У Анны Петровны даже стонало немножко в груди от нежности к этому тщательно замкнутому, многодумному, терпеливому и доброму человеку.
С пугающей отчетливостью она увидела в единое мгновение и его самого, и всю его будущность: о! не очень-то богатую победами будущность, чаще окутанную сумраком неедкой печали, нежели светлую, и преисполненную до конца ровного хмурого упорства, с каким суждено ему отстаивать всю жизнь свое понимание того, что есть Жизнь.
Он был до восторженного ужаса похож на ее сына — сына, которого, увы, никогда у Анны Петровны не было, но о котором, оказывается, она знала.
И родственный спазм — без боли, но оставив ужасную горечь, сжал ей сердце, когда она без смущения углубилась в его узко поставленные и оттого неприятно внимательные, черные в потемках глаза и вдруг самое искреннее страдание утраты, боль и недоумение сиротства прочитала там!
И еще: упорно тлеющее ожидание чего-то важного от нее.
— Как бы я хотела, Виктор! — вновь заторопилась она. — Если бы вы только знали, как я хотела бы оберечь вас, не обижайтесь, научить чему-то!! Но, как я ни стараюсь… а я, честное слово, стараюсь… но, как я ни стараюсь!!!
Он начал говорить что-то успокаивающее, а она опять услышала, что по лицу ее текут слезы.
— Терпение… — иронически горько произнесла она вдруг, смутно вспомнив что-то недавнее. — Терпение и надежда. Не этому же вас учить?
Однако он повторил эти два слова по-иному — очень уважительно и внимательно.
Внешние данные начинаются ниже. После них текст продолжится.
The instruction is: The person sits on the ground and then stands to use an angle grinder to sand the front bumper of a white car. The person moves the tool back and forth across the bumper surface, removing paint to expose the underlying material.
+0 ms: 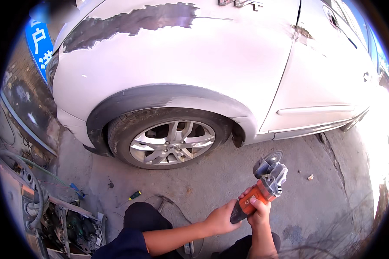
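An orange and black angle grinder (250,203) with a grey metal head is held above the concrete, to the right of the car's front wheel (173,146). My left hand (220,219) is closed around its black rear end. Higher up, my right hand (260,212) grips the orange body, its thumb lying across it. The grinder's disc (273,158) and dark guard point away from me, apart from the car. Beyond stands a white car (194,64) with a dark, ragged-edged patch (134,23) on its fender and a scraped grey wheel arch (160,93).
A screwdriver (135,195) with a yellow and black handle and a hammer-like tool (162,202) lie on the ground near my knee. A dark cable (181,210) curves beside them. At the left sits an open box of tools (80,228). A crack (333,157) runs through the concrete at right.
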### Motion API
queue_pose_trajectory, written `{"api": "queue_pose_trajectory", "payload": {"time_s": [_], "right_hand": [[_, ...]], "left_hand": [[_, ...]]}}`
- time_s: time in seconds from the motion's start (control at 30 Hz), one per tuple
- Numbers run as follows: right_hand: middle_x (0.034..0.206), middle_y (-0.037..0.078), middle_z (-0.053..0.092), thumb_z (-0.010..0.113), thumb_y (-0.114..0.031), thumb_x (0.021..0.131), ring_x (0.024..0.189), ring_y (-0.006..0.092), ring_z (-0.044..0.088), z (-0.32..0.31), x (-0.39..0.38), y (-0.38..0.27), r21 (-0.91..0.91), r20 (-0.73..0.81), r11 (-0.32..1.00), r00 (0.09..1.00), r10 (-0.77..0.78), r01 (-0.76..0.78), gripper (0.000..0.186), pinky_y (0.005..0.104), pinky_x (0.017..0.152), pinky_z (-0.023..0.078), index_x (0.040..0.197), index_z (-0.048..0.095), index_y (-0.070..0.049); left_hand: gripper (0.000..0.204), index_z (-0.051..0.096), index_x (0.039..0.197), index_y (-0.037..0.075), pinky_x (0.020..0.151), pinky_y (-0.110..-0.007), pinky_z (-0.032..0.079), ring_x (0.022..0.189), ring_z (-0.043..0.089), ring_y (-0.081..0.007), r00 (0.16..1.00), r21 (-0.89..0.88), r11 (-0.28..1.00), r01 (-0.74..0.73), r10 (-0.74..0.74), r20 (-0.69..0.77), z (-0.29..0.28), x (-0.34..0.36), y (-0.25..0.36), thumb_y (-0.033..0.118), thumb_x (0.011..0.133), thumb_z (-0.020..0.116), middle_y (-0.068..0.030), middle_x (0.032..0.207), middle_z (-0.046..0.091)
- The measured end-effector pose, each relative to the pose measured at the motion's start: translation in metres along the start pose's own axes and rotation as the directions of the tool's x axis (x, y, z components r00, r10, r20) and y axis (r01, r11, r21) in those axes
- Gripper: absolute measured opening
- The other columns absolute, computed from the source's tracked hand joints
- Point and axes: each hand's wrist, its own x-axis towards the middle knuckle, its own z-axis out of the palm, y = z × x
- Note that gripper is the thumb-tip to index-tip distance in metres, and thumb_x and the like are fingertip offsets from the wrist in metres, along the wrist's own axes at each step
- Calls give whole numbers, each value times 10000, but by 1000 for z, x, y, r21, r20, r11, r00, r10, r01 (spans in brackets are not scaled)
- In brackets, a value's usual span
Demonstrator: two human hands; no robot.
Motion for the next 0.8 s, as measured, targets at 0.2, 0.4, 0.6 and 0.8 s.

И — торжественность зазвучала в них.
— Это достойно того, — сказал он, — чтобы быть начертанным на фамильном гербе: „Терпение и надежда“.
Но Анна Петровна не смогла понять, всерьез ли, в шутку ли или просто в успокоение — говорит он так.
Слезы утомили ее.
— Я во всю свою жизнь столько не плакала, сколько сегодня, — сказала она с интонацией оправдания и прикрыла глаза.
Ей стало, видимо, хуже.
Полуэктов заметил, как грубая тень измождения и легкого раздражения легла на ее лицо. И лицо мгновенно сделалось таким, каким оно будет, наверное (холодно отметил Полуэктов), — когда произойдет смерть.
Вдруг она задышала спешно и тревожно. Виктор испугался.
Рука ее заметалась по постели, словно бы в панике. И лишь наткнувшись на подставленную ладонь Виктора, пальцы вдруг облегченно замерли. Тотчас и дыхание Анны Петровны сделалось тихим и ровным.
Разбудили Полуэктова какие-то странные звуки — не то жалобные стоны, не то поскуливание.